Saturday, September 24, 2016

Reunion

Petchuburi traffic again, only wetter.

Bangkok is fully awake at 5:30 AM.  I was on my way back to the airport to meet My One and fetch her back to the guesthouse hideaway.  Retracing my steps of the previous day, sans heavy luggage, I rode the MRT to Petchaburi and then walked above the madness of Bangkok rush hour traffic to the airport train station.  The rain was washing the Big Mango as it is wont to do in the rainy season.  Once inside the airport, I took up my postition in the limo driver corral outside the customs exit.  During the tourist season this area is full of drivers and tour operators waving their signs for the hordes of incoming Farrang.  The airport is much quieter at this time of year, with an eerie abscence of the familiar hordes of arriving holiday makers.  The rains will last until well into October when the monsoon draws to a close.  November will see the first of the Farrang migration, which swells into flood tide in December.  But not now.  

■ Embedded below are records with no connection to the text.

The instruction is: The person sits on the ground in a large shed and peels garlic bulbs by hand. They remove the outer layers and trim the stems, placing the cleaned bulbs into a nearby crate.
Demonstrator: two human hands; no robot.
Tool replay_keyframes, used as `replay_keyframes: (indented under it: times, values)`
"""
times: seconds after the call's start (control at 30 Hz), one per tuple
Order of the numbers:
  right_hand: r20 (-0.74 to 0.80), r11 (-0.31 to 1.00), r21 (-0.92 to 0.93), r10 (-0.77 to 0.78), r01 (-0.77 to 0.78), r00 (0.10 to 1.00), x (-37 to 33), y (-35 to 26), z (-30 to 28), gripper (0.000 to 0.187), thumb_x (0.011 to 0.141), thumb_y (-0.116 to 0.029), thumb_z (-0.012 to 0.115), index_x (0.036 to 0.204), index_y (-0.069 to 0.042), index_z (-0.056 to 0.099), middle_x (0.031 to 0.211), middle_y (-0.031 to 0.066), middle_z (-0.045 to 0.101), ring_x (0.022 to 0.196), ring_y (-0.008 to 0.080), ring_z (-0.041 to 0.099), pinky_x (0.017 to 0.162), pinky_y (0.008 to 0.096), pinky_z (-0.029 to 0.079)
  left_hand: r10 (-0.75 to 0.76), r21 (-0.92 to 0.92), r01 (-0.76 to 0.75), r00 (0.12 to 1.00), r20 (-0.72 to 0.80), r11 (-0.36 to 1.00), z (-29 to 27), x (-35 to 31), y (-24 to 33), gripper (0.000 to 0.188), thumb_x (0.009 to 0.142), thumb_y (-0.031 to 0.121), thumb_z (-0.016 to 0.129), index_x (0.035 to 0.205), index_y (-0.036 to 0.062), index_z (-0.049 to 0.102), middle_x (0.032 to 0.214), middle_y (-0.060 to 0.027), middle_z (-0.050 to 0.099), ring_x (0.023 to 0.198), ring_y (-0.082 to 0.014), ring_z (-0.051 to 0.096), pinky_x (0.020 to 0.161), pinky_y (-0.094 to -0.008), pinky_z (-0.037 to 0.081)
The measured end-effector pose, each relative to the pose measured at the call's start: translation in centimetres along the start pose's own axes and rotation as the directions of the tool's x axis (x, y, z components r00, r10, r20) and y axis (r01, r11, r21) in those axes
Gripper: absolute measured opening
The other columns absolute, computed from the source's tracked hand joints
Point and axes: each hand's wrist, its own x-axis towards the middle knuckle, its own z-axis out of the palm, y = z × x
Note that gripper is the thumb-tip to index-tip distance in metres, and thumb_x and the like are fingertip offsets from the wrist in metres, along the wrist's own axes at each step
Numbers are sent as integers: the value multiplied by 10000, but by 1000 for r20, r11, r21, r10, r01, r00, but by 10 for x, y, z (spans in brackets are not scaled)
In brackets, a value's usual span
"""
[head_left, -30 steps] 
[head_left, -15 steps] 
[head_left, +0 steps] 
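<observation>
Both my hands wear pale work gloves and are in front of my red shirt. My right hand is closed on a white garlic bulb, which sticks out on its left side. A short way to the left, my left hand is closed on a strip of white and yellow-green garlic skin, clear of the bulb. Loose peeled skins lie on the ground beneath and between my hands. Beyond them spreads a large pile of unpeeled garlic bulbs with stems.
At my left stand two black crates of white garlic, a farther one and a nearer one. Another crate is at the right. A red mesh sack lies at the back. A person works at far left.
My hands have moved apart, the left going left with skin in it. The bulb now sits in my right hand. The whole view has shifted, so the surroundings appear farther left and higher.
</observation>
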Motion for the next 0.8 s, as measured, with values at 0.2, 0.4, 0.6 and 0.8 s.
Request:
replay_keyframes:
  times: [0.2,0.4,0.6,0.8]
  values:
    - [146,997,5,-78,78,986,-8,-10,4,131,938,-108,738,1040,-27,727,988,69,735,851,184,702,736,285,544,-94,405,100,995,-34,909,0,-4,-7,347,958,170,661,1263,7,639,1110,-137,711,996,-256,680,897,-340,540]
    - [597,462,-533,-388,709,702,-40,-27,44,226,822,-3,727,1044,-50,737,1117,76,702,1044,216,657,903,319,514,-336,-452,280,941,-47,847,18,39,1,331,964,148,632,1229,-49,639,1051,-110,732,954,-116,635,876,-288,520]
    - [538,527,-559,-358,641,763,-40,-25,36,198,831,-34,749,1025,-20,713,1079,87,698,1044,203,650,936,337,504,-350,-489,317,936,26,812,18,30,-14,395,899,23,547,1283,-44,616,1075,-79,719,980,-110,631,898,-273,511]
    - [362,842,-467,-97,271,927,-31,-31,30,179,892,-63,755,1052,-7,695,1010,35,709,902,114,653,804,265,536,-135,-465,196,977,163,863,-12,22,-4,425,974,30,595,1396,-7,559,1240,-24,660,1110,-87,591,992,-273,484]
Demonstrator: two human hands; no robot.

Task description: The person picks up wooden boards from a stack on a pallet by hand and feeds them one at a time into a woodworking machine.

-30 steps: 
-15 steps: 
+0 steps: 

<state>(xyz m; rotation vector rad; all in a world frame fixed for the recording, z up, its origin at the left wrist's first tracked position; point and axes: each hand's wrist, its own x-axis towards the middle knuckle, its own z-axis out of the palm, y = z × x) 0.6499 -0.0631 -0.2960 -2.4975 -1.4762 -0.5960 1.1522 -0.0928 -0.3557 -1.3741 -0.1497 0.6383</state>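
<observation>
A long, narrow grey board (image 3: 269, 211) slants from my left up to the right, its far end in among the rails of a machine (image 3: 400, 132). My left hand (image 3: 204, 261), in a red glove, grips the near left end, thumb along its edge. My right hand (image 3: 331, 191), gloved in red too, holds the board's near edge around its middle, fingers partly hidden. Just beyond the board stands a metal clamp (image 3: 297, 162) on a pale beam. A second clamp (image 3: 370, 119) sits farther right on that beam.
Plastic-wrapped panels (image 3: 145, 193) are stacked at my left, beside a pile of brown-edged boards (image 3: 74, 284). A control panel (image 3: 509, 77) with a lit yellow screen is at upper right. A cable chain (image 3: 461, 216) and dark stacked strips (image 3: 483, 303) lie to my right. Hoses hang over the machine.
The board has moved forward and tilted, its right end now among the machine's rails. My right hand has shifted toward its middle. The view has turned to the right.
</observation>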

My Heart appeared before me and we washed away the month of absence.  That is not the stuff of this blog, so control yourselves.  Reunited, I wisked her back along the same route to our guesthouse.  Our hosts provided us with the typical bad Thai version of Brekkie, a horribly abused egg and two pieces of toast.  

We were not alone during our late brekkie, as the local snails were on the prowl across the back of our bench.

While My Heart caught up on some badly needed sleep, recovering from the Vienna-Abu Dahbi-Bangkok route, I slipped away to my favorite noodle stand just up from our soi.  Hunkered under the blue tarp roof, I managed a real Thai breakfast.

Yeah, that's the stuff.  You keep the nasty eggses.  Yes, Precious, we wants our noodles!

Groggy but back on her feet, we were out on the streets and alleys by afternoon, walking through the heavy air of the back streets along the Chao Praya River.  Familiar streets, sounds and smells.  One of the most enticing and frenetic places on earth, the labyrinth of Bangkok's Chinatown will turn any walk into an adventure.  Sight, sound and smell will overcome navigational ability until one loses all sense of direction.  

A vat of steaming and aromatic pork being stirred and shredded.  It is then pressed into thin sheets and vacumn packed, ready for sale.  Like almost any other business in The Big Mango, the activity is pushed right out to the sidewalk.  Life here is conducted in the public view, open and vibrant.

Dinner time in Chinatown means eating on the street.  In this case, eating on the street in the rain.  The indoor restaurants are for the tourists and the faint-of-heart.  This place is my old standby, a long-standing favorite of the locals, tucked just off the insanity of the main drag through Chinatown.  I have been coming here for years and this is always my first stop on any street food walking tour of the neighborhood.

In the foreground, my favorite, fiery Phad Kee Mao with seafood.  My Baby chose a glass noodle seafood plate, pictured upper right.  For sharing, we had the crispy omelet with oysters on the left.  All of these delectables came sizzling on hot iron plates with a wooden carrier underneath.  Green lettuce leaves are dropped onto the hot iron to keep the noodles from sticking.  The greens char to a lovely texture, soaking up all of the fiery spice.  Yummers indeed.  

We walked back to the digs through the maze of sidewalks turned magically to tented cafes.  It is like threading a needle through a culinary dreamscape.  The smell of myriad cooking foods literally assaults ones senses.  The rain fell, warm and magical.  Traffic veered about the rain slickened streets. Just another night in rainy season Bangkok.

My One passed out into a well-deserved sleep.   I sat on the balcony, watching the rain and my friend the gecko.  And that, Friends and Neighbors, brings us full circle on my arrival back into the wonder of The Big Mango.  I leave you where I started, content with the rain, the heat, the sweat, and the noises of the night.  As always, thanks for reading, and Ciao for Now!